No entanto, a viúva de Mário Bittencourt, Fátima, diz que há descaso da empresa e dos governos brasileiro e peruano, mas confia na Justiça de Deus. “Escrevi até para a presidente, pedindo mais empenho.
Entenda o caso
– O geólogo paulista Mário Gramani Guedes, de 57 anos, e o engenheiro mineiro Mário Augusto Soares Bittencourt, de 61, viajaram para o Peru para realizar estudos de viabilidade para a construção de uma usina hidrelétrica na região da floresta amazônica peruana, na cidade de Pión, ao Norte do país. Eles trabalhavam para a Leme Engenharia, que firmou parceria com a empresa peruana SZ Engenharia, para desenvolver este trabalho. Segundo dois peruanos que acompanhavam os brasileiros, no dia 25 de julho de 2011, o engenheiro Bittencourt sentiu dores no joelho depois de 2 horas e 30 minutos de caminhada e se afastou do grupo, que seguiu em um trecho de subida. De acordo com o relato, Guedes e os dois engenheiros peruanos, ao retornarem, já não o encontraram mais.
– Os peruanos afirmam que o geólogo paulista decidiu ficar à beira da estrada, esperando que eles descessem até o rio para fotografar. Ainda em depoimento, os funcionários da empresa peruana contaram que não encontraram Guedes, quando voltaram para a estrada principal. Os corpos dos brasileiros foram encontrados dois dias depois, em estágio avançado de putrefação. A Embaixada Brasileira chegou a cogitar que os dois poderiam ter passado mal, devido a remédios para pressão, o clima e a altitude do local, mas as famílias suspeitam de envenenamento.
– A polícia identificou dois suspeitos, camponeses da região: Juan Zorrilla Bravo e Jésus Sánchez. O primeiro, líder comunitário à frente de manifestações contra usinas hidrelétricas, teria atrapalhado as equipes de busca, dando orientações erradas sobre o possível paradeiro dos brasileiros. Sánchez, segundo as investigações, teria oferecido água ao grupo no início da estrada. As autoridades peruanas chegaram a fazer uma reconstituição, mas os suspeitos negam envolvimento.

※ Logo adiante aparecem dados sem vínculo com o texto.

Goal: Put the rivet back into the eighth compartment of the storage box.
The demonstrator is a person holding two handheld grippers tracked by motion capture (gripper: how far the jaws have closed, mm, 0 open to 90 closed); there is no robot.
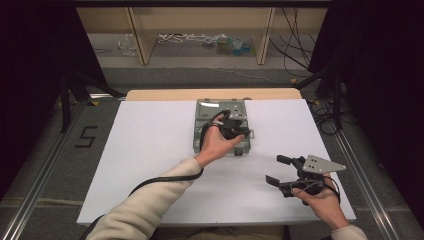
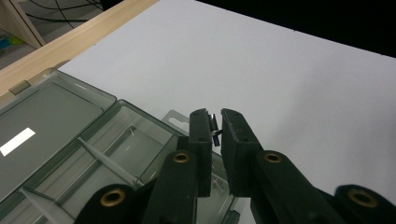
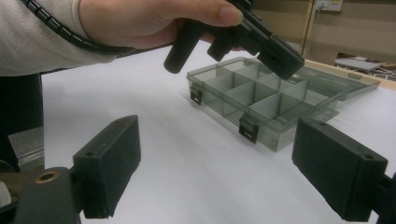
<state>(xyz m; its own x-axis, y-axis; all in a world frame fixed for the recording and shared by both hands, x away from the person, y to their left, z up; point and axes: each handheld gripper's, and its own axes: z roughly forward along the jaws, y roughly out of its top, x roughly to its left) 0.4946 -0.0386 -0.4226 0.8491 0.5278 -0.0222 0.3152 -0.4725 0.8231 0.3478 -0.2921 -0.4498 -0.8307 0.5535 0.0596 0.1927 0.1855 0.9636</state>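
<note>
I look down on a white table (image 1: 150,150) with a pale wooden edge (image 1: 210,94) along its far side. Grey carpet floor (image 1: 40,155) surrounds it, with a black number five (image 1: 86,136) marked on the floor at left. Metal rails (image 1: 45,165) run along both sides of the table. Beyond stands a light wooden frame (image 1: 137,35), with loose cables (image 1: 295,45) and small clutter (image 1: 225,44) beneath. Dark curtains (image 1: 30,60) hang at left and right.
</note>
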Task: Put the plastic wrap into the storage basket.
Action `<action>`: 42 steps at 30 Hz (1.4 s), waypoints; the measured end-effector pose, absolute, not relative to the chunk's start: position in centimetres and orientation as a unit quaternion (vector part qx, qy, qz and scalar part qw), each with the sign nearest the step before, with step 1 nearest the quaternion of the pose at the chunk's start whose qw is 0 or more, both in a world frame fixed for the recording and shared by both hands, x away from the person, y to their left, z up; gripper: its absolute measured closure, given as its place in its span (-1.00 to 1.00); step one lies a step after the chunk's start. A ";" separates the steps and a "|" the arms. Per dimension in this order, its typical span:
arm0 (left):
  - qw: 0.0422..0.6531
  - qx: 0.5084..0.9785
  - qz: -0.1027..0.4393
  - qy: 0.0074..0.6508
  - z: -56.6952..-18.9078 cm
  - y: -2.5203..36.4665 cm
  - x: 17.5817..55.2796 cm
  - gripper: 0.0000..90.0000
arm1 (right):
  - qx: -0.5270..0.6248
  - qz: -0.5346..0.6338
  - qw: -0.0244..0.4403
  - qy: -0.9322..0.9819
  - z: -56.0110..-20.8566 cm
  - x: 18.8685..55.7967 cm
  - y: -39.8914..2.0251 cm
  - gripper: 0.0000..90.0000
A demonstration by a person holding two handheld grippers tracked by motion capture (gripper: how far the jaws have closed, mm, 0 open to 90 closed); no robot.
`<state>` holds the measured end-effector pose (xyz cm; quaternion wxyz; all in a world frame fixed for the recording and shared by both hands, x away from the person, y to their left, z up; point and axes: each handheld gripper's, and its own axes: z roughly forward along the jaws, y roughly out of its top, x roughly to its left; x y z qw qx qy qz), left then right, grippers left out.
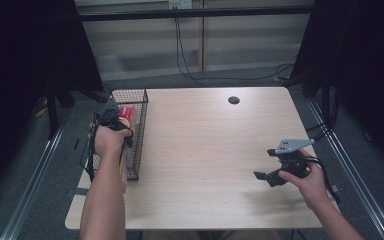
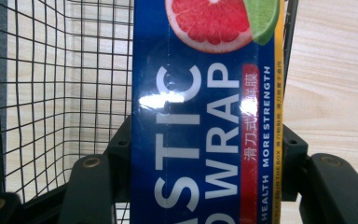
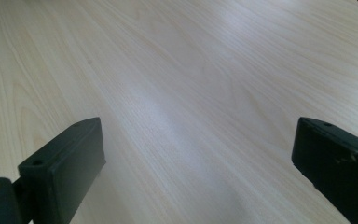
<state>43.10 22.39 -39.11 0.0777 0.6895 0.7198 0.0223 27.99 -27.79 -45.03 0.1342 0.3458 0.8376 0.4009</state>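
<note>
Pale wood counter [image 1: 205,150] under me. Near edge: my right tongs [image 3: 198,163] hang over bare wood, jaws spread wide, nothing between them. My left tongs [image 2: 205,182] are clamped on a blue plastic wrap box [image 2: 205,116], which sits inside the wire basket [image 1: 137,135] at the counter's left edge. Farther back, a dark round hole [image 1: 234,100] in the counter.

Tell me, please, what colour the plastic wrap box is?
Mainly blue, with white lettering: the plastic wrap box shows best in the left gripper view.
</note>
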 end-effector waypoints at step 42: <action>0.056 0.686 0.028 0.725 -40.6 21.6 44.0 -0.10 | 0.342 0.402 0.130 0.839 -45.2 28.3 -27.7 -0.95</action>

– O exame cadavérico realizado no Peru não identificou a causa da morte por causa da degradação dos corpos. Amostras de vísceras e tecidos das vítimas foram examinadas no Brasil, nos IMLs de Brasília e de BH, mas os resultados também foram inconclusivos, uma vez que o material estava em estágio avançado de putrefação. A Fiscalía de Bagua Grande, órgão que equivale ao Ministério Público, solicitou informações à Leme Engenharia e as famílias afirmam que a empresa não encaminhou os documentos pedidos, como plano de trabalho no Peru, contratos com a empresa peruana e quebra do sigilo digital com e-mails dos brasileiros trocados e recebidos antes da viagem.
Nota da Leme
Sobre providências da empresa em vista do possível arquivamento do caso, sua assessoria informou que não tem conhecimento desse fato. Sabemos que está pendente uma decisão sobre a prorrogação do prazo das investigações da Fiscalía, mas que essa decisão ainda não foi proferida. Sobre o encaminhamento às investigações dos documentos pedidos pelo fiscal peruano, a Leme informou que não recebeu qualquer intimação para prestar quaisquer esclarecimentos ou informações adicionais além das contribuições que já prestou à investigação. Sobre o encaminhamento, pela empresa, de amostra dos restos mortais dos dois mortos no Peru aos Estados Unidos para exames loboratoriais, a Leme afirmou que, para isso, o material só poderia ser retirado do IML, no Brasil, por um representante da família. A família de Mário Bittencourt optou por não realizar a análise. A de Mário Guedes, ainda não se posicionou sobre o assunto.